Design-to-Code Workflow
The full pipeline: Stitch generates UI → MCP bridges to IDE → AI agent implements pixel-perfect code.
What is the Design-to-Code Workflow?
The Design-to-Code workflow is the complete pipeline from initial design in Stitch to production-ready code in your project. It combines multiple Stitch features — AI generation, DESIGN.md export, MCP server, and SDK — into a seamless end-to-end process. The goal: go from idea to deployed code without losing design fidelity at any step.
The Pipeline
Step 1: Generate your UI designs in Stitch using text, image, or voice input. Step 2: Iterate with variants and prototyping until you are satisfied. Step 3: Export DESIGN.md to capture the design system. Step 4: Connect the MCP server to your code editor. Step 5: Ask your AI coding assistant to implement the designs. Step 6: The assistant references DESIGN.md and Stitch outputs to generate pixel-perfect code.

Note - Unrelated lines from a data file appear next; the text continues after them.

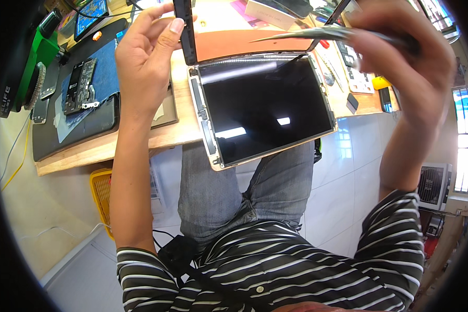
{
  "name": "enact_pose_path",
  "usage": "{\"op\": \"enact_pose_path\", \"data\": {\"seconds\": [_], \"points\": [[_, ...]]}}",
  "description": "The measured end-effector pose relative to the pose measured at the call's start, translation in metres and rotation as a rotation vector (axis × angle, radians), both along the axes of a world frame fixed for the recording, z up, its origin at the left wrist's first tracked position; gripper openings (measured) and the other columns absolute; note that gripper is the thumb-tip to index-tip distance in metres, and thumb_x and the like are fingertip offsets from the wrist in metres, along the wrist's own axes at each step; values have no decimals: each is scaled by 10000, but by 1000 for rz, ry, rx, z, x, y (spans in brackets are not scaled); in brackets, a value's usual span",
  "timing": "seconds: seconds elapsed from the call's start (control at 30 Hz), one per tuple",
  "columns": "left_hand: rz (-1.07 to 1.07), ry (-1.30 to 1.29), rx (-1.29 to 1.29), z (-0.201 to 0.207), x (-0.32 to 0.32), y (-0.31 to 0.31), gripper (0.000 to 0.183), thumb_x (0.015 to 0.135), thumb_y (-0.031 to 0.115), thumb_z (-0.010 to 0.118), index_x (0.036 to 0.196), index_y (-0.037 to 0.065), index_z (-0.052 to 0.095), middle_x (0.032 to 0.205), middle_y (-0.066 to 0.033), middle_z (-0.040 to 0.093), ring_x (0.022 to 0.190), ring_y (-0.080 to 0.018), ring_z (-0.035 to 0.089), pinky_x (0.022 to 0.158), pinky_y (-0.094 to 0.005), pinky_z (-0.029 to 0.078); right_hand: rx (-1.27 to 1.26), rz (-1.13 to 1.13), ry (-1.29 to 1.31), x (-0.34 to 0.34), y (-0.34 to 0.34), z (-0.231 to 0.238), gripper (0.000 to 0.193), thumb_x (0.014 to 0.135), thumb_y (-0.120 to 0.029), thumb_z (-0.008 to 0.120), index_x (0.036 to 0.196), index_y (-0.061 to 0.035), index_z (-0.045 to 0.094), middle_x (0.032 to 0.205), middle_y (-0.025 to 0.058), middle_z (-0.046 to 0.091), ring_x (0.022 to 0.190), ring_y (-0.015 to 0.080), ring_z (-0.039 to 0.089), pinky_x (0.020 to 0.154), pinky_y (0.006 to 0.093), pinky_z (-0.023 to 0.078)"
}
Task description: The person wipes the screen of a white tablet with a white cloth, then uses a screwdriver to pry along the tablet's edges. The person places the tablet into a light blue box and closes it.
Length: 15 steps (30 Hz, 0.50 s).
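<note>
A tablet lies opened at the table's near edge. Its black display panel rests in the light metal housing, which juts out over my lap. A clear glass panel with a black border stands raised at the housing's far side. My left hand grips that border at its left edge, thumb toward me. In my right hand, blurred by motion, is a pair of pointed tweezers. Their tips point left, in front of the raised glass and above the display, touching nothing that I can make out.
On the left, a circuit board sits on blue cloth over a dark flat case, beside a green device. Opened device parts lie at right. A yellow basket stands below the table.
</note>
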<state>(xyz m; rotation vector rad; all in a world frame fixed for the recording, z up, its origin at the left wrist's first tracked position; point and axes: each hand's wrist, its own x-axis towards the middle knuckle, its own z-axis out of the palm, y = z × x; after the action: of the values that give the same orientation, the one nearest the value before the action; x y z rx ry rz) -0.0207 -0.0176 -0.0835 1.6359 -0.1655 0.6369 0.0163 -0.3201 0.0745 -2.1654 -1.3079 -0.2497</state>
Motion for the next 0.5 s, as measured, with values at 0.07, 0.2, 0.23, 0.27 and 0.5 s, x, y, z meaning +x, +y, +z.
{"op": "enact_pose_path", "data": {"seconds": [0.07, 0.2, 0.23, 0.27, 0.5], "points": [[55, -66, -3, 8, 2, -2, 370, 1055, 97, 572, 1394, -42, 521, 1171, -213, 733, 971, -228, 755, 872, -318, 604, 222, -94, 124, 3, -61, 5, 261, 993, -140, 671, 1177, 44, 695, 933, 97, 716, 695, 92, 615, 618, 213, 460], [163, -159, 26, 35, 8, -15, 409, 1052, 93, 576, 1430, -34, 488, 1190, -210, 725, 1016, -241, 750, 891, -320, 597, 584, -431, 235, 21, -146, -13, 284, 966, -157, 709, 1177, 34, 715, 913, 85, 732, 698, 82, 644, 588, 181, 481], [175, -147, 20, 37, 9, -15, 408, 1050, 94, 577, 1426, -34, 488, 1205, -210, 719, 1034, -243, 745, 901, -325, 593, 641, -543, 240, 32, -155, -21, 294, 962, -165, 716, 1182, 29, 715, 923, 82, 732, 695, 78, 642, 584, 175, 477], [182, -136, 14, 40, 11, -17, 406, 1048, 95, 578, 1422, -34, 489, 1220, -211, 714, 1052, -246, 741, 912, -329, 588, 624, -655, 333, 42, -157, -27, 309, 958, -207, 725, 1189, -2, 722, 947, 71, 733, 700, 70, 645, 579, 176, 476], [229, -133, -16, 21, -3, -23, 348, 996, 106, 668, 1304, -16, 558, 1216, -213, 678, 1094, -181, 661, 952, -294, 504, 327, -553, 668, 118, -125, -102, 318, 925, -290, 769, 1131, -50, 746, 908, 35, 739, 666, 62, 639, 538, 201, 486]]}}
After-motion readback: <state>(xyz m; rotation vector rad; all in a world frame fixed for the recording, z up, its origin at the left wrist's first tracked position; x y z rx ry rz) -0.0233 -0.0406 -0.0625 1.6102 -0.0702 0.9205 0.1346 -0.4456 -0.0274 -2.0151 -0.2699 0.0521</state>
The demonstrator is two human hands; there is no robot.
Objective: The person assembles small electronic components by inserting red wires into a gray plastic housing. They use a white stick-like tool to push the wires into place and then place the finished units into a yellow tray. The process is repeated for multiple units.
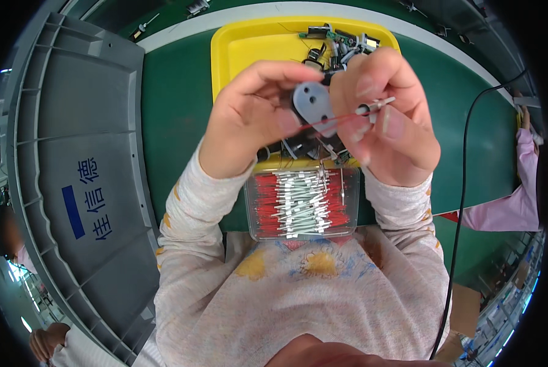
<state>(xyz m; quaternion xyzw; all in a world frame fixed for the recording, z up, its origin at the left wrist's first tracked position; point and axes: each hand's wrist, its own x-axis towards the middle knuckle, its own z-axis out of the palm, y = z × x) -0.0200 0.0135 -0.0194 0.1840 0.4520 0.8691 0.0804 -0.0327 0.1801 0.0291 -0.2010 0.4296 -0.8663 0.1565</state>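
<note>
Over the yellow tray, my left hand (249, 116) grips a small rounded part (312, 101) with a grey-blue oval face, several dark holes and a black body behind. My right hand (390, 116), close beside it, pinches a small white and silvery cylindrical piece (372, 108) between thumb and fingers. A thin red wire (335, 120) runs across the oval face to that piece. Whether the wire is joined to the oval part, I cannot tell. Just below my hands, a clear plastic box (249, 229) holds many white-bodied pieces with red ends (301, 202).
The yellow tray (225, 46) carries circuit boards and black parts (341, 46), partly behind my hands. A large grey crate (103, 122) stands on the left. A black cable (465, 165) crosses the green table (439, 67) at right. A co-worker's pink sleeve (506, 205) reaches in there.
</note>
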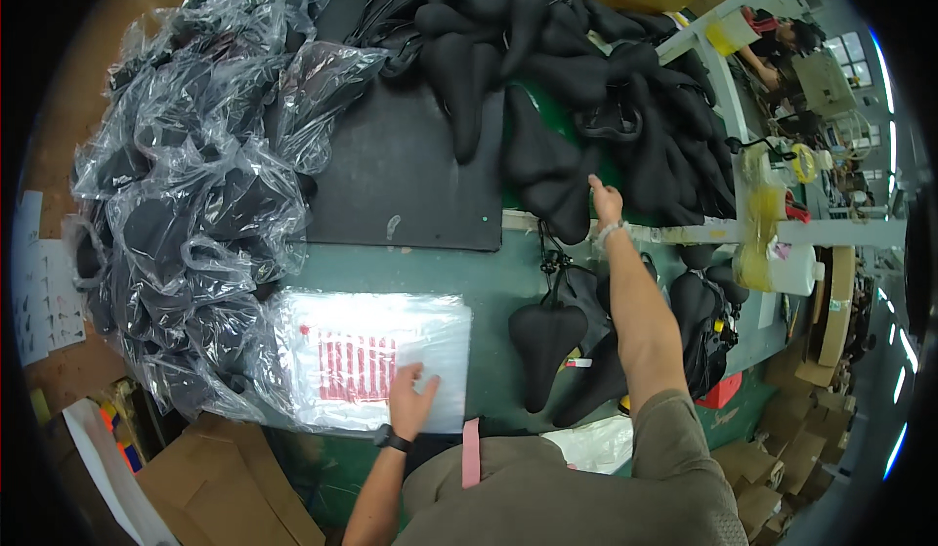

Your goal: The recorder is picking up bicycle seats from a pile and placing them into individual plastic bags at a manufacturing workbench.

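Note:
My left hand [412,399] rests on a stack of clear plastic bags [445,331] with red print, its fingers apart and nothing held. To the right, my right arm stretches forward over the table. My right hand [607,202] is closed at the edge of a black bike saddle cover [565,209], its fingers partly hidden. Many more black saddle covers [528,28] lie heaped beyond it. Closer to me, another black saddle cover [547,341] hangs or lies with its narrow end toward me; cords [554,263] show above it.
A large heap of bagged black covers [210,204] fills the left side. A black flat board [410,175] lies in the middle. At right stand a white frame [840,232], a yellow tape roll [803,162] and a white jug [793,271]. Cardboard boxes [220,483] sit below left. A person [767,63] works far right.

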### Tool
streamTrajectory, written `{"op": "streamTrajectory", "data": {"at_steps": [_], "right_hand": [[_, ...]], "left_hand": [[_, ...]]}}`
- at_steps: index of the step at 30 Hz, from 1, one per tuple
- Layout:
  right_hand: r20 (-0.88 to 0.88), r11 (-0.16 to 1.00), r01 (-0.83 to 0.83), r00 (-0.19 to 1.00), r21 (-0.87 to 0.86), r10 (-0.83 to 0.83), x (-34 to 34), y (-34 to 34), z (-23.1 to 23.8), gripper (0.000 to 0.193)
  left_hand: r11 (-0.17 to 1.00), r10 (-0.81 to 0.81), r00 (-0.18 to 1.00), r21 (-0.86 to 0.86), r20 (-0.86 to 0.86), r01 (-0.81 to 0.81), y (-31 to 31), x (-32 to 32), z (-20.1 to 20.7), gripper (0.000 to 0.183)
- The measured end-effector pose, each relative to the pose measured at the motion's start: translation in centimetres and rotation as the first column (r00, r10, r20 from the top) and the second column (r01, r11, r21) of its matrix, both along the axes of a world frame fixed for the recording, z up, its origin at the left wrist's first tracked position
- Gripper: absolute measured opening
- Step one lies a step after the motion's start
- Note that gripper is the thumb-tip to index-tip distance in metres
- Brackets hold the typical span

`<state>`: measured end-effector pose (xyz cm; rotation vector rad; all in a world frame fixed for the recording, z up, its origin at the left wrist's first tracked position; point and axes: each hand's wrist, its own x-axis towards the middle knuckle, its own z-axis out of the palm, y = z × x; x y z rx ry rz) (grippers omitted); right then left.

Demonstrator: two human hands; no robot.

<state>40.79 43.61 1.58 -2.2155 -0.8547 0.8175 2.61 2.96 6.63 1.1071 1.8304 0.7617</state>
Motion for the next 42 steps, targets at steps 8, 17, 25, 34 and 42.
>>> {"op": "streamTrajectory", "data": {"at_steps": [8, 17, 25, 34, 42], "right_hand": [[-0.622, 0.984, 0.005, 0.774, -0.176, -0.115, 0.0, 0.5, 2.2, 0.047], [-0.716, 0.999, -0.002, 0.697, -0.047, -0.032, -8.2, -13.3, 12.6, 0.037], [-0.713, 0.777, -0.613, 0.479, 0.146, 0.512, -15.9, -21.0, 14.3, 0.053], [-0.282, 0.758, -0.635, 0.762, -0.15, 0.582, -6.7, -36.6, 9.5, 0.014], [0.569, 0.599, -0.731, 0.355, -0.327, 0.742, 0.2, -39.2, 4.5, 0.02]], "left_hand": [[0.918, -0.394, 0.837, -0.122, -0.38, 0.377, -0.7, 2.1, -2.3, 0.038], [0.978, -0.088, 0.994, -0.182, 0.064, 0.098, 1.8, 1.6, -1.4, 0.045], [0.876, 0.435, 0.024, -0.417, 0.9, -0.24, 8.1, 2.0, 9.5, 0.05], [0.714, 0.507, -0.064, -0.46, 0.86, -0.528, 0.2, -1.5, 10.9, 0.051], [0.697, 0.494, -0.157, -0.497, 0.855, -0.517, -2.0, 0.2, 13.7, 0.044]]}}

Maintaining Design Fidelity
The biggest challenge in design-to-code is maintaining fidelity — making sure the code looks exactly like the design. Stitch addresses this through multiple channels: HTML/CSS export gives you the exact code, DESIGN.md communicates design tokens, and the MCP server lets AI assistants directly access design information. Together, these ensure minimal drift between design and implementation.
Real-World Example
Imagine building a SaaS landing page. In Stitch, you generate the hero section, feature grid, pricing table, and footer. You use variants to explore three color themes. After choosing the best one, you export DESIGN.md and connect Claude Code via MCP. You ask Claude to build the page in Next.js with Tailwind CSS. Claude references the DESIGN.md for exact colors and spacing, uses the MCP server to access component details, and generates production-ready code that matches your Stitch design.
Tips & Best Practices
- 1Finalize designs before starting the code pipeline — changes are harder to propagate later.
- 2Use DESIGN.md as the single source of truth for both designers and developers.
- 3Run the MCP server locally during development for fastest iteration.
- 4Validate the generated code against the original design using visual comparison tools.
- 5Establish a feedback loop: if code deviates from design, update DESIGN.md and regenerate.